[EXERCISE PROMPT] All entries need to be written out again exactly, without their pictures.

[Opening DATASET section]

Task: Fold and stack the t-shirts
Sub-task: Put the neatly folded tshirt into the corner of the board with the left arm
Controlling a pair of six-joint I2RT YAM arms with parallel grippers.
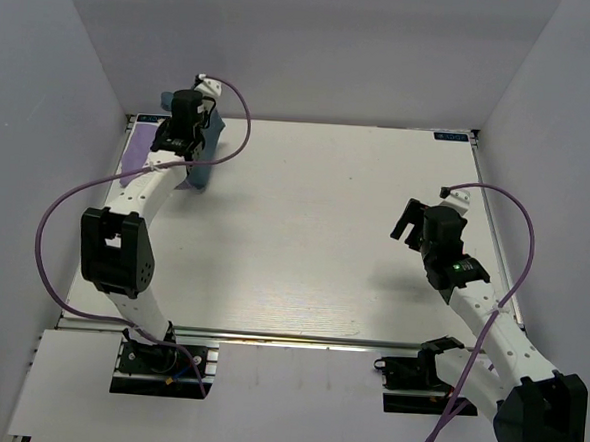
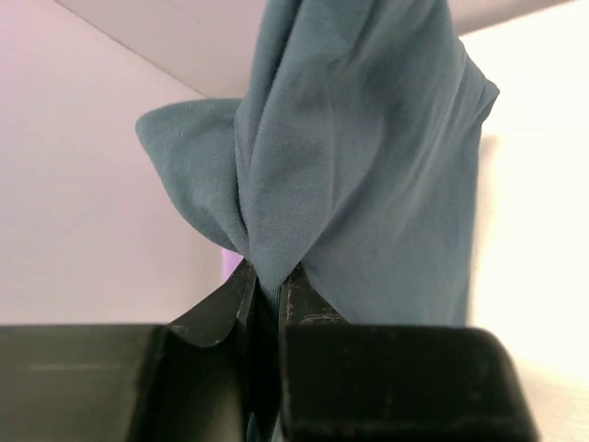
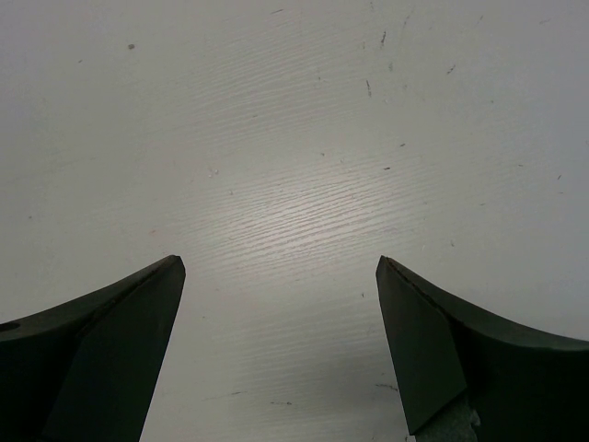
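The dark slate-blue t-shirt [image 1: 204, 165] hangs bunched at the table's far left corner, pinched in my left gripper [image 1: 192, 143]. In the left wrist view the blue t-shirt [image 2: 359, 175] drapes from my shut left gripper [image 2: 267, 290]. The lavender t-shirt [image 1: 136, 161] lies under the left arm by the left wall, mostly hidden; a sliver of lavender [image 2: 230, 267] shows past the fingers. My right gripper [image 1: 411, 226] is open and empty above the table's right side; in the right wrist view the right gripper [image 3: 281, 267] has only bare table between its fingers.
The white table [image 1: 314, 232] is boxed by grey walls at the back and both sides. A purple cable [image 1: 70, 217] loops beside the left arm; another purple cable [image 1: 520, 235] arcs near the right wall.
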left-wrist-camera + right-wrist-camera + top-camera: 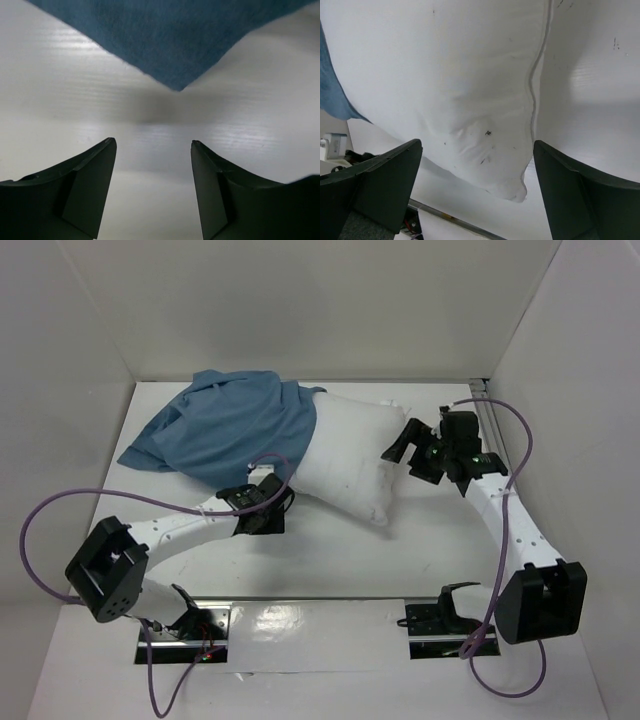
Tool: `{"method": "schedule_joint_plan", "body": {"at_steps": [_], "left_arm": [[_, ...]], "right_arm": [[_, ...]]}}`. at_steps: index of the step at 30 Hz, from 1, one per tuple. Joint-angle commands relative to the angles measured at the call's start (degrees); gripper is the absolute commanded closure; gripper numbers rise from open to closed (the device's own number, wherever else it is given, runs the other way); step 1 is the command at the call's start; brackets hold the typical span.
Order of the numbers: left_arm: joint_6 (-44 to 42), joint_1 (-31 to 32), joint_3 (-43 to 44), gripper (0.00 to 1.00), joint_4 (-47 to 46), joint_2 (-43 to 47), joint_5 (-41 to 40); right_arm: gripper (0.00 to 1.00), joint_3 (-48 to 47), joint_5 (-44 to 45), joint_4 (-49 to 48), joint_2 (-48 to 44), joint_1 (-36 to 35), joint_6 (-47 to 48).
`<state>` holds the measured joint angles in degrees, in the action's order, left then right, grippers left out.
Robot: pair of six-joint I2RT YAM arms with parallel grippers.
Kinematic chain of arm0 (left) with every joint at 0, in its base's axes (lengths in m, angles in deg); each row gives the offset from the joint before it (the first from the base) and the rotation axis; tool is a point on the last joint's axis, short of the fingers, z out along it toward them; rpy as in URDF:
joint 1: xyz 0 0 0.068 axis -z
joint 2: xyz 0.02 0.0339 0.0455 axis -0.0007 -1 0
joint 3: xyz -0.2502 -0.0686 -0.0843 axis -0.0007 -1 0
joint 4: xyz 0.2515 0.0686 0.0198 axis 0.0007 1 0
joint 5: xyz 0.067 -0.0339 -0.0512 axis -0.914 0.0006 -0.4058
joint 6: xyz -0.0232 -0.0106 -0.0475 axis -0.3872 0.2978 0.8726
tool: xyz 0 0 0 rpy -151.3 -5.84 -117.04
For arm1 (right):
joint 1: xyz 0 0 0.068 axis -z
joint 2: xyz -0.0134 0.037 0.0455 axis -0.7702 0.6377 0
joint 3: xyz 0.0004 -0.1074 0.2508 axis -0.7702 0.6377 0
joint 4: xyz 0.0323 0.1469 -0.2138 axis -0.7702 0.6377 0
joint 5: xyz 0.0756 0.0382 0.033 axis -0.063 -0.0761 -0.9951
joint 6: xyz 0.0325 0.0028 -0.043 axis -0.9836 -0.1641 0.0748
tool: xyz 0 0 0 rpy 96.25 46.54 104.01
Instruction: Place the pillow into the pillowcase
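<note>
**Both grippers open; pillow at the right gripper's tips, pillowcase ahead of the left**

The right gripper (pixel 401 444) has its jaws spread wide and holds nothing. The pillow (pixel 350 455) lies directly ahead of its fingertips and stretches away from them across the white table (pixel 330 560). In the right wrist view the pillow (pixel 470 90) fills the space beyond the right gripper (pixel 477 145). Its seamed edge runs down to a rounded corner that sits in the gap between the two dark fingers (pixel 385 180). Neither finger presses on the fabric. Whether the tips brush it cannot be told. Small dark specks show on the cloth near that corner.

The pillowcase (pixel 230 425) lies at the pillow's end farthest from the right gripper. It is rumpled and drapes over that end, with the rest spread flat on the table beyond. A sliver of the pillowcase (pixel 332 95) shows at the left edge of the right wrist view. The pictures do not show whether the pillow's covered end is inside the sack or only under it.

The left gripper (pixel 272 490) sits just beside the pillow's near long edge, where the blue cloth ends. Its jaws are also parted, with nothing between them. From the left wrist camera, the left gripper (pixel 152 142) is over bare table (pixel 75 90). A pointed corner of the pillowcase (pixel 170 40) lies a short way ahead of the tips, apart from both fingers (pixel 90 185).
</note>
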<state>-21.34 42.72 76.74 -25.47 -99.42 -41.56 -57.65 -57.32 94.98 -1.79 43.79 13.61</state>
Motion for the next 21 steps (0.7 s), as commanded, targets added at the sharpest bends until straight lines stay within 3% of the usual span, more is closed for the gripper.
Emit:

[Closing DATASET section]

[ANSWER AREA]
Task: Fold and stack the t-shirts
Sub-task: Put the neatly folded tshirt into the corner of the board with the left arm
Controlling a pair of six-joint I2RT YAM arms with parallel grippers.
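The dark slate-blue t-shirt [image 1: 204, 165] hangs bunched at the table's far left corner, pinched in my left gripper [image 1: 192, 143]. In the left wrist view the blue t-shirt [image 2: 359, 175] drapes from my shut left gripper [image 2: 267, 290]. The lavender t-shirt [image 1: 136, 161] lies under the left arm by the left wall, mostly hidden; a sliver of lavender [image 2: 230, 267] shows past the fingers. My right gripper [image 1: 411, 226] is open and empty above the table's right side; in the right wrist view the right gripper [image 3: 281, 267] has only bare table between its fingers.
The white table [image 1: 314, 232] is boxed by grey walls at the back and both sides. A purple cable [image 1: 70, 217] loops beside the left arm; another purple cable [image 1: 520, 235] arcs near the right wall.
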left-wrist-camera + right-wrist-camera + top-camera: 
Tool: `{"method": "schedule_joint_plan", "body": {"at_steps": [_], "left_arm": [[_, ...]], "right_arm": [[_, ...]]}}`. at_steps: index of the step at 30 Hz, from 1, one per tuple. Joint-angle commands relative to the angles measured at the call's start (degrees); gripper is the absolute commanded closure; gripper numbers rise from open to closed (the device's own number, wherever else it is given, runs the other way); step 1 is the command at the call's start; brackets hold the typical span.
Order of the numbers: left_arm: joint_6 (-44 to 42), joint_1 (-31 to 32), joint_3 (-43 to 44), gripper (0.00 to 1.00), joint_4 (-47 to 46), joint_2 (-43 to 47), joint_5 (-41 to 40); right_arm: gripper (0.00 to 1.00), joint_3 (-48 to 47), joint_5 (-44 to 45), joint_4 (-49 to 48), joint_2 (-48 to 44), joint_1 (-36 to 35), joint_6 (-47 to 48).
`<state>` holds the measured joint angles in degrees, in the action's order, left then right, grippers left out.
Robot: pair of six-joint I2RT YAM arms with parallel grippers.
Kinematic chain of arm0 (left) with every joint at 0, in its base's axes (lengths in m, angles in deg); each row gives the offset from the joint before it (the first from the base) and the rotation axis; tool is a point on the last joint's axis, short of the fingers, z out along it toward them; rpy as in URDF:
joint 1: xyz 0 0 0.068 axis -z
joint 2: xyz 0.02 0.0339 0.0455 axis -0.0007 -1 0
joint 3: xyz -0.2502 -0.0686 -0.0843 axis -0.0007 -1 0
joint 4: xyz 0.2515 0.0686 0.0198 axis 0.0007 1 0
joint 5: xyz 0.067 -0.0339 -0.0512 axis -0.914 0.0006 -0.4058
joint 6: xyz -0.0232 -0.0106 -0.0475 axis -0.3872 0.2978 0.8726
tool: xyz 0 0 0 rpy -151.3 -5.84 -117.04
For arm1 (right):
joint 1: xyz 0 0 0.068 axis -z
joint 2: xyz -0.0134 0.037 0.0455 axis -0.7702 0.6377 0
joint 3: xyz 0.0004 -0.1074 0.2508 axis -0.7702 0.6377 0
joint 4: xyz 0.0323 0.1469 -0.2138 axis -0.7702 0.6377 0
joint 5: xyz 0.0756 0.0382 0.033 axis -0.063 -0.0761 -0.9951
joint 6: xyz 0.0325 0.0028 -0.043 axis -0.9836 -0.1641 0.0748
tool: xyz 0 0 0 rpy 96.25 46.54 104.01
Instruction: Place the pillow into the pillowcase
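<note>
**Both grippers open; pillow at the right gripper's tips, pillowcase ahead of the left**

The right gripper (pixel 401 444) has its jaws spread wide and holds nothing. The pillow (pixel 350 455) lies directly ahead of its fingertips and stretches away from them across the white table (pixel 330 560). In the right wrist view the pillow (pixel 470 90) fills the space beyond the right gripper (pixel 477 145). Its seamed edge runs down to a rounded corner that sits in the gap between the two dark fingers (pixel 385 180). Neither finger presses on the fabric. Whether the tips brush it cannot be told. Small dark specks show on the cloth near that corner.

The pillowcase (pixel 230 425) lies at the pillow's end farthest from the right gripper. It is rumpled and drapes over that end, with the rest spread flat on the table beyond. A sliver of the pillowcase (pixel 332 95) shows at the left edge of the right wrist view. The pictures do not show whether the pillow's covered end is inside the sack or only under it.

The left gripper (pixel 272 490) sits just beside the pillow's near long edge, where the blue cloth ends. Its jaws are also parted, with nothing between them. From the left wrist camera, the left gripper (pixel 152 142) is over bare table (pixel 75 90). A pointed corner of the pillowcase (pixel 170 40) lies a short way ahead of the tips, apart from both fingers (pixel 90 185).
</note>
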<state>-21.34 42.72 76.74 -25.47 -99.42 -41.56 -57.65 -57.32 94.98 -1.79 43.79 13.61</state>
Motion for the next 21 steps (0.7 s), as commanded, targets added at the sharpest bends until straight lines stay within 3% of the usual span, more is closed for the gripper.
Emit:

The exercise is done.